### [The problem]
Apart from the pictures, print the data below exactly as given.

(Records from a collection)
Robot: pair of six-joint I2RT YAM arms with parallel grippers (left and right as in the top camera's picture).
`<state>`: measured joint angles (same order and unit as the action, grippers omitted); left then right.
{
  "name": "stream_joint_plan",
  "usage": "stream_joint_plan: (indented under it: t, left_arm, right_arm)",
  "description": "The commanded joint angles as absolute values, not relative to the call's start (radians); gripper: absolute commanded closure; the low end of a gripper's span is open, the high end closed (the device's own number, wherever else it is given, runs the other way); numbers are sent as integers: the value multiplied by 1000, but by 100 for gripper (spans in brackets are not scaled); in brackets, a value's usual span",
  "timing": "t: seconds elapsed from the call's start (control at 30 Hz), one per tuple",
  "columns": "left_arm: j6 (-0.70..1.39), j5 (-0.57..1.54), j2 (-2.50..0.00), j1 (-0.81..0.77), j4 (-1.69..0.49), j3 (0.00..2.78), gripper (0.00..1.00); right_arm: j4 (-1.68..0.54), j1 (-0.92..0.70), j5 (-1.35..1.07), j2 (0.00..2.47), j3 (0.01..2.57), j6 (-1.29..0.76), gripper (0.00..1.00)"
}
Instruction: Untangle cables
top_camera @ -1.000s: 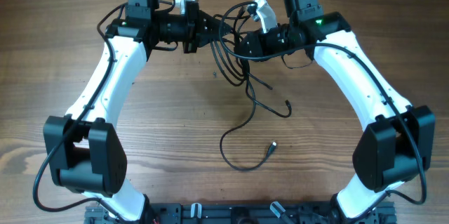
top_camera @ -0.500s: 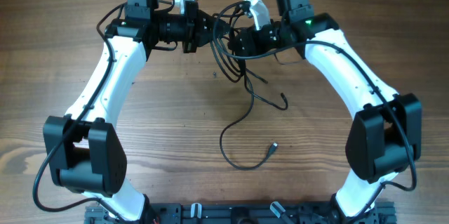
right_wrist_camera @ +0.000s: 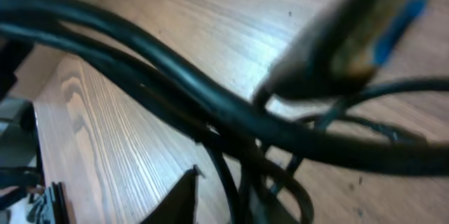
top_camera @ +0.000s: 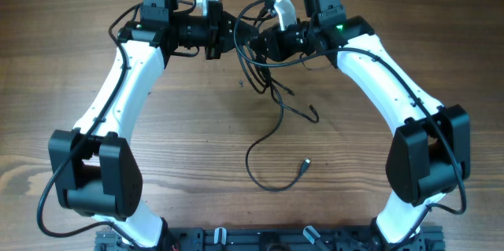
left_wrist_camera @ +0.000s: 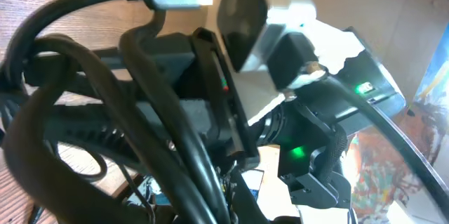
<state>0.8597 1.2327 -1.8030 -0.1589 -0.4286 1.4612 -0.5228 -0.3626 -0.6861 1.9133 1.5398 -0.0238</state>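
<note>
Leftward since before, my right pincer [top_camera: 256, 40] nears the left pincer [top_camera: 231, 32], clamped on thin black flexible cables [top_camera: 268, 82]; right's opening I cannot tell; slackened loops may snag, tightening the knot.

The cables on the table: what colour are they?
The cables are black; the overhead view shows it best.

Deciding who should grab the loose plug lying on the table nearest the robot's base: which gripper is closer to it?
Right. The right gripper sits beyond the plug, slightly toward the robot's left; the left gripper lies farther over to that side, gripping the cables.
</note>
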Motion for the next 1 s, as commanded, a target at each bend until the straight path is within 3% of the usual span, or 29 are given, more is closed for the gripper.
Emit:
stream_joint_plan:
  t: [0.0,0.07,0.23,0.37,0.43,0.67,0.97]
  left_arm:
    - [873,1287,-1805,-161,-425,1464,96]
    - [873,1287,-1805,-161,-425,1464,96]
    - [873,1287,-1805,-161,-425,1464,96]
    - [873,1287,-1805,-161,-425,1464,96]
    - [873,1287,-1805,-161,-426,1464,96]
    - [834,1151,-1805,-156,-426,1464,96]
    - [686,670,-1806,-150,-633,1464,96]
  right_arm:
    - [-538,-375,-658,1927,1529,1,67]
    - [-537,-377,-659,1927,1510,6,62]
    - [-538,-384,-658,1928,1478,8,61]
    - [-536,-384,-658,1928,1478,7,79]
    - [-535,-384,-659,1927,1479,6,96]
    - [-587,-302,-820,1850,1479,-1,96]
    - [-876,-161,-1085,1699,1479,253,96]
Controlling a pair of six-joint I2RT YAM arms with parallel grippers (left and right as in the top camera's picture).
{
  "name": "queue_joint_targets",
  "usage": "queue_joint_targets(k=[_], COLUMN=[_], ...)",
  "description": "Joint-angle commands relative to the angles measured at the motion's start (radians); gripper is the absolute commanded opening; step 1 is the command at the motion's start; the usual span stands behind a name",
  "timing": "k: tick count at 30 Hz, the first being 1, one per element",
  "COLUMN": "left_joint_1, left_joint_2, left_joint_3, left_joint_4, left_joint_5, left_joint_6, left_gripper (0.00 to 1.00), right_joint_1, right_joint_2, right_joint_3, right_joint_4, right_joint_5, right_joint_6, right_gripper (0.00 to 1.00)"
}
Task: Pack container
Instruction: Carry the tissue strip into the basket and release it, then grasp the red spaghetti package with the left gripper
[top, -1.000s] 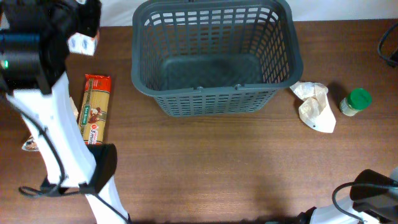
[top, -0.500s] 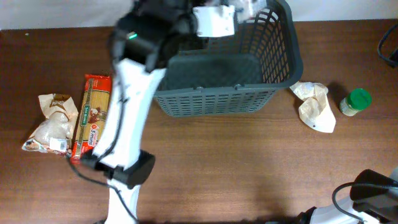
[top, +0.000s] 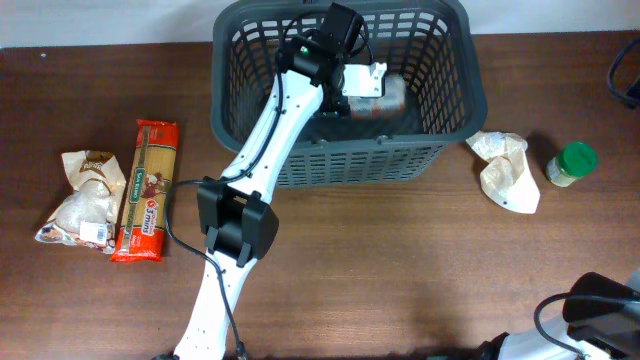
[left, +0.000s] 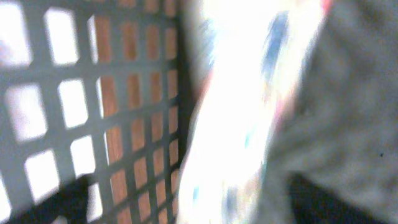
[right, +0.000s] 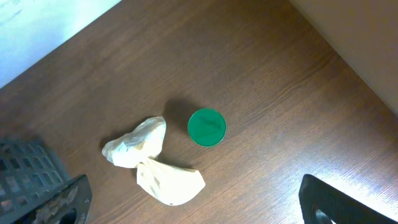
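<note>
Upper centre, the left jaws are sunk in the container (top: 400, 148), grip impossible to tell; the right jaws are spread, empty.

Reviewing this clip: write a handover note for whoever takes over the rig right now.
Left tool: inside the basket, at a small packet. I cannot tell if it is gripping, since the wrist view is blurred.
Right tool: open and empty, above the table.
Done: that packet is within the basket walls.
Left: spaghetti pack, the bagged item beside it, crumpled beige bag, green-lidded jar.
</note>
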Motion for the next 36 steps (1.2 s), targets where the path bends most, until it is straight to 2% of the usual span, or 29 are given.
queue_joint_targets(k=[1, 7, 9, 13, 16, 20, 22, 23, 26, 31, 36], left_joint_1=[-0.011, 0.0, 0.042, 0.224, 0.417, 0.641, 0.717, 0.744, 0.771, 0.772, 0.773], left_joint_2=[-0.106, -0.313, -0.376, -0.412, -0.393, -0.352, -0.326, -0.308, -0.276, -0.272, -0.272], left_joint_3=[0.08, 0.191, 0.191, 0.191, 0.177, 0.08, -0.049, -0.134, -0.361, -0.677, -0.815], left_joint_4=[-0.042, -0.221, -0.283, -0.436, -0.497, -0.497, -0.496, -0.493, -0.43, -0.187, -0.087], left_joint_5=[-0.096, -0.08, -0.08, -0.081, -0.066, 0.137, 0.15, 0.15, 0.148, 0.137, 0.047], left_joint_6=[-0.299, -0.432, -0.557, -0.854, -0.972, -0.956, -0.928, -0.872, -0.757, -0.719, -0.718], left_gripper=[0.99, 0.99, 0.99, 0.99, 0.99, 0.99, 0.99, 0.99, 0.99, 0.99, 0.99], right_joint_1=[-0.001, -0.001, -0.001, -0.001, -0.001, -0.001, -0.001, -0.001, -0.001, -0.001, -0.001], right_joint_2=[0.006, 0.006, 0.006, 0.006, 0.006, 0.006, 0.006, 0.006, 0.006, 0.006, 0.006], right_joint_3=[0.011, 0.011, 0.011, 0.011, 0.011, 0.011, 0.011, 0.011, 0.011, 0.011, 0.011], right_joint_4=[0.001, 0.001, 0.001, 0.001, 0.001, 0.001, 0.001, 0.001, 0.001, 0.001, 0.001], right_joint_5=[0.006, 0.006, 0.006, 0.006, 0.006, 0.006, 0.006, 0.006, 0.006, 0.006, 0.006], right_joint_6=[-0.003, -0.003, -0.003, -0.003, -0.003, -0.003, -0.003, -0.003, -0.003, -0.003, -0.003], right_gripper=[0.99, 0.99, 0.99, 0.99, 0.99, 0.99, 0.99, 0.99, 0.99, 0.99, 0.99])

### [Solution to the problem]
Robot: pair of six-joint I2RT YAM arms with parallel grippers (left and right as in the top camera's picture).
`<state>`: measured joint angles (same order and unit as the action, grippers omitted); left then right.
{
  "name": "stream_joint_plan",
  "usage": "stream_joint_plan: (indented under it: t, left_arm, right_arm)",
  "description": "The commanded joint angles as absolute values, not relative to the call's start (radians); gripper: absolute commanded closure; the low end of a gripper's span is open, the high end closed (the device's own number, wherever else it is given, runs the other way); numbers are sent as integers: the value multiplied by 1000, but by 100 for gripper (spans in brackets are not scaled); in brackets, a value's usual span",
  "timing": "t: seconds elapsed from the call's start (control at 30 Hz), one per tuple",
  "columns": "left_arm: j6 (-0.70..1.39), j5 (-0.57..1.54), j2 (-2.50..0.00), j1 (-0.81..0.77), j4 (-1.69..0.49), j3 (0.00..2.78), gripper (0.00..1.00); right_arm: j4 (-1.68..0.54), j1 (-0.92..0.70), j5 (-1.35..1.07), j2 (0.00..2.47), j3 (0.01..2.57), j6 (-1.29..0.76), gripper (0.00..1.00)"
}
Instruction: Untangle cables
top_camera @ -1.000s: 
top_camera @ -0.500s: 
right_wrist_camera @ +0.000s: 
top_camera @ +0.000s: 
left_wrist_camera @ +0.000s: 
<state>0.8597 1.2327 -1.8030 -0.1589 -0.4286 1.4612 -0.5228 -0.3626 -0.6861 1.9133 1.5398 -0.0238</state>
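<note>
Leftward since before, my right pincer [top_camera: 256, 40] nears the left pincer [top_camera: 231, 32], clamped on thin black flexible cables [top_camera: 268, 82]; right's opening I cannot tell; slackened loops may snag, tightening the knot.

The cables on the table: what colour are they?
The cables are black; the overhead view shows it best.

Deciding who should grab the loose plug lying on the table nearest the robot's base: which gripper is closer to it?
Right. The right gripper sits beyond the plug, slightly toward the robot's left; the left gripper lies farther over to that side, gripping the cables.
</note>
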Motion for the next 1 s, as commanded, a target at each bend until the straight path is within 3% of the usual span, or 29 are given, more is closed for the gripper.
Emit:
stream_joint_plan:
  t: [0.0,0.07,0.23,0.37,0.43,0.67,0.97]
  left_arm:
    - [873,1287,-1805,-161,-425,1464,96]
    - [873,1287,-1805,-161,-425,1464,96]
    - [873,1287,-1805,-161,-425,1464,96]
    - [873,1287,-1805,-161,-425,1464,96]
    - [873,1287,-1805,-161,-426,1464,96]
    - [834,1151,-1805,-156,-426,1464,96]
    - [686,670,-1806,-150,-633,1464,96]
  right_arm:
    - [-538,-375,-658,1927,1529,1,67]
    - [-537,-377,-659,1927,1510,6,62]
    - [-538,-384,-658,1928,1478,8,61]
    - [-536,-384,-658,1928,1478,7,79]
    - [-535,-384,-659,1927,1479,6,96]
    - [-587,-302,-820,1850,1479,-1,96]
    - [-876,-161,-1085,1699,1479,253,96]
Controlling a pair of six-joint I2RT YAM arms with parallel grippers (left and right as in the top camera's picture).
{
  "name": "queue_joint_targets",
  "usage": "queue_joint_targets(k=[_], COLUMN=[_], ...)",
  "description": "Joint-angle commands relative to the angles measured at the motion's start (radians); gripper is the absolute commanded opening; step 1 is the command at the motion's start; the usual span stands behind a name",
  "timing": "k: tick count at 30 Hz, the first being 1, one per element",
  "COLUMN": "left_joint_1, left_joint_2, left_joint_3, left_joint_4, left_joint_5, left_joint_6, left_gripper (0.00 to 1.00), right_joint_1, right_joint_2, right_joint_3, right_joint_4, right_joint_5, right_joint_6, right_gripper (0.00 to 1.00)"
}
Task: Pack container
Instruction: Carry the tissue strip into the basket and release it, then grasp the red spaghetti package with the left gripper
[top, -1.000s] 
[top, -0.500s] 
[top, +0.000s] 
[left, +0.000s] 
[right, +0.000s] 
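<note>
Upper centre, the left jaws are sunk in the container (top: 400, 148), grip impossible to tell; the right jaws are spread, empty.

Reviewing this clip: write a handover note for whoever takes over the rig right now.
Left tool: inside the basket, at a small packet. I cannot tell if it is gripping, since the wrist view is blurred.
Right tool: open and empty, above the table.
Done: that packet is within the basket walls.
Left: spaghetti pack, the bagged item beside it, crumpled beige bag, green-lidded jar.
</note>
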Motion for the next 36 steps (1.2 s), targets where the path bends most, until it is straight to 2% of the usual span, or 29 are given.
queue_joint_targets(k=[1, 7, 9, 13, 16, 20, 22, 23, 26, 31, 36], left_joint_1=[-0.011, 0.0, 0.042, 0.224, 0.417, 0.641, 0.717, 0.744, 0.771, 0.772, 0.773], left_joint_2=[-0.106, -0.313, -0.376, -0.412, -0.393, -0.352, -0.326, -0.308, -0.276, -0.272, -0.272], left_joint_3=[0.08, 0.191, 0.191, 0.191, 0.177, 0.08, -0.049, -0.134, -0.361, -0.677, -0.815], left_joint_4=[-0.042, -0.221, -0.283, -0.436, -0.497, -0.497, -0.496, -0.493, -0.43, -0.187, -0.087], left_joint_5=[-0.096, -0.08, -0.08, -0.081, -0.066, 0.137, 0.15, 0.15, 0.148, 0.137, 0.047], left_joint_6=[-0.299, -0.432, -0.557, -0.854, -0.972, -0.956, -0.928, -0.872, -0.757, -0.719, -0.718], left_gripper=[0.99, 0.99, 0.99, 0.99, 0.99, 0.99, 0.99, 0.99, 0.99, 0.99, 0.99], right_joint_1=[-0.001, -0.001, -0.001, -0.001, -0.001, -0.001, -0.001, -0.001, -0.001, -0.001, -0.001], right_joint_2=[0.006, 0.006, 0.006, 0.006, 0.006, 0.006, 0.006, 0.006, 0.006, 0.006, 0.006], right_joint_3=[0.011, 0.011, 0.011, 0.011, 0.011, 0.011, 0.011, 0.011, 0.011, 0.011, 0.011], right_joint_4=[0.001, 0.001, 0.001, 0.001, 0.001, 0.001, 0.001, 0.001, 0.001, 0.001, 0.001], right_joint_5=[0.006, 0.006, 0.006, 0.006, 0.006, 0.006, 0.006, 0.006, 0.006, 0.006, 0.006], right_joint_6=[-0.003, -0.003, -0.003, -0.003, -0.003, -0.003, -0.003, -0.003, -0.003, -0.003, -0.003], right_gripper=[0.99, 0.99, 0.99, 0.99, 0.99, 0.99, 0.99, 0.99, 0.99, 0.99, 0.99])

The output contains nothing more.